■ GOAL OF THE EXERCISE: Every line from the one containing "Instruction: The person" through the end of the listing below goes in the output, exactly and without pictures.

********************

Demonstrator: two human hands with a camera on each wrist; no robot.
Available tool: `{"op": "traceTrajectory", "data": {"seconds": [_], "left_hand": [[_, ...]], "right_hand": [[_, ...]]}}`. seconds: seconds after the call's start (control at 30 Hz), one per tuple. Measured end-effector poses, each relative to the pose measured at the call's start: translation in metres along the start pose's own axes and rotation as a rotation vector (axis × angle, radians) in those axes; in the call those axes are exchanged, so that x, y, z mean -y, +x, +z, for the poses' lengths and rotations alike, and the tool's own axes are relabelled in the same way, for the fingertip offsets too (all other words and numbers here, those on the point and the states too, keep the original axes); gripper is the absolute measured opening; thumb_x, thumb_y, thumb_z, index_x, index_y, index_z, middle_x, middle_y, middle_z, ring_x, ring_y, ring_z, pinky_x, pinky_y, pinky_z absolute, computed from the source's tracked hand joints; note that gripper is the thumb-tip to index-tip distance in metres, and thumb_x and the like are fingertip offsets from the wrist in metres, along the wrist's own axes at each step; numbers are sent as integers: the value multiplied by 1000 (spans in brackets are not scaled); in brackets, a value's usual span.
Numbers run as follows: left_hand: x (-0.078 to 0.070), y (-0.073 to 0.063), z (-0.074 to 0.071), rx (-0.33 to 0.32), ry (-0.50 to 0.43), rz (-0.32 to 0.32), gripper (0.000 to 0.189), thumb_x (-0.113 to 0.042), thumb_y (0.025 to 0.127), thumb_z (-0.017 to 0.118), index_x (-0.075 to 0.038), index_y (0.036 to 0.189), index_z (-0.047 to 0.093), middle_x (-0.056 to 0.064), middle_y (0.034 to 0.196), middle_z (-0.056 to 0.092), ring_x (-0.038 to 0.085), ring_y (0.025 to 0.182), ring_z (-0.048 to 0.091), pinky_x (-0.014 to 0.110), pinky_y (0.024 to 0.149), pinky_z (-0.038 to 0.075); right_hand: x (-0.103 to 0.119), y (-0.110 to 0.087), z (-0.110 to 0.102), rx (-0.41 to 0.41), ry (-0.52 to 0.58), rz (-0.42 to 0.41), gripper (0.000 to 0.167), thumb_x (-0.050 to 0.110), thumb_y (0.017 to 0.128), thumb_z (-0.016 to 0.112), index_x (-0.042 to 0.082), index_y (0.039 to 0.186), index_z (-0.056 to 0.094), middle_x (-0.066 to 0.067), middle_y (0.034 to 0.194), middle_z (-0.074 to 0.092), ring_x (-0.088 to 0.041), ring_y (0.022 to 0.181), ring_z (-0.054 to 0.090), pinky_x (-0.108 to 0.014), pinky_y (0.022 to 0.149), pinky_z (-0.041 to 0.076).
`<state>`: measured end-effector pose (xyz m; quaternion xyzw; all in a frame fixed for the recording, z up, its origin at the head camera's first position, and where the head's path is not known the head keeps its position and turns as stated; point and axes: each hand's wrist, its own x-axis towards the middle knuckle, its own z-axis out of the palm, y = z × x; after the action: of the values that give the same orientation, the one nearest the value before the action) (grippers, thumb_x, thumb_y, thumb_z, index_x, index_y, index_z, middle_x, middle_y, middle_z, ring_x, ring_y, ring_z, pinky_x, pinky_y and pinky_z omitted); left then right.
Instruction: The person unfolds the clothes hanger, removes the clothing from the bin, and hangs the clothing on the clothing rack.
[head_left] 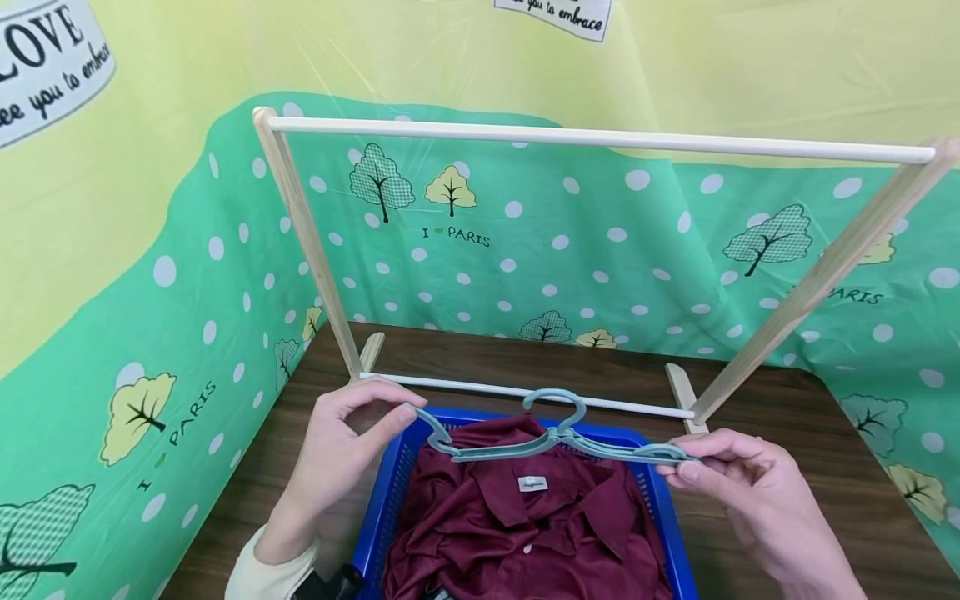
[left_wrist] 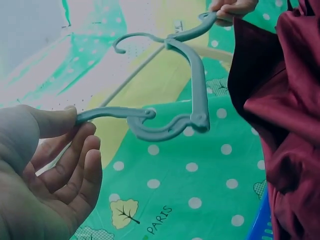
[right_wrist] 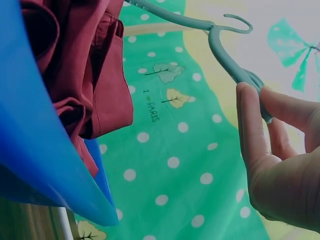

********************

■ SOLUTION TO THE PROBLEM:
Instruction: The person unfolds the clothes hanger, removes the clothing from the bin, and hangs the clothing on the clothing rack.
[head_left] 
[left_wrist] 
[right_wrist] 

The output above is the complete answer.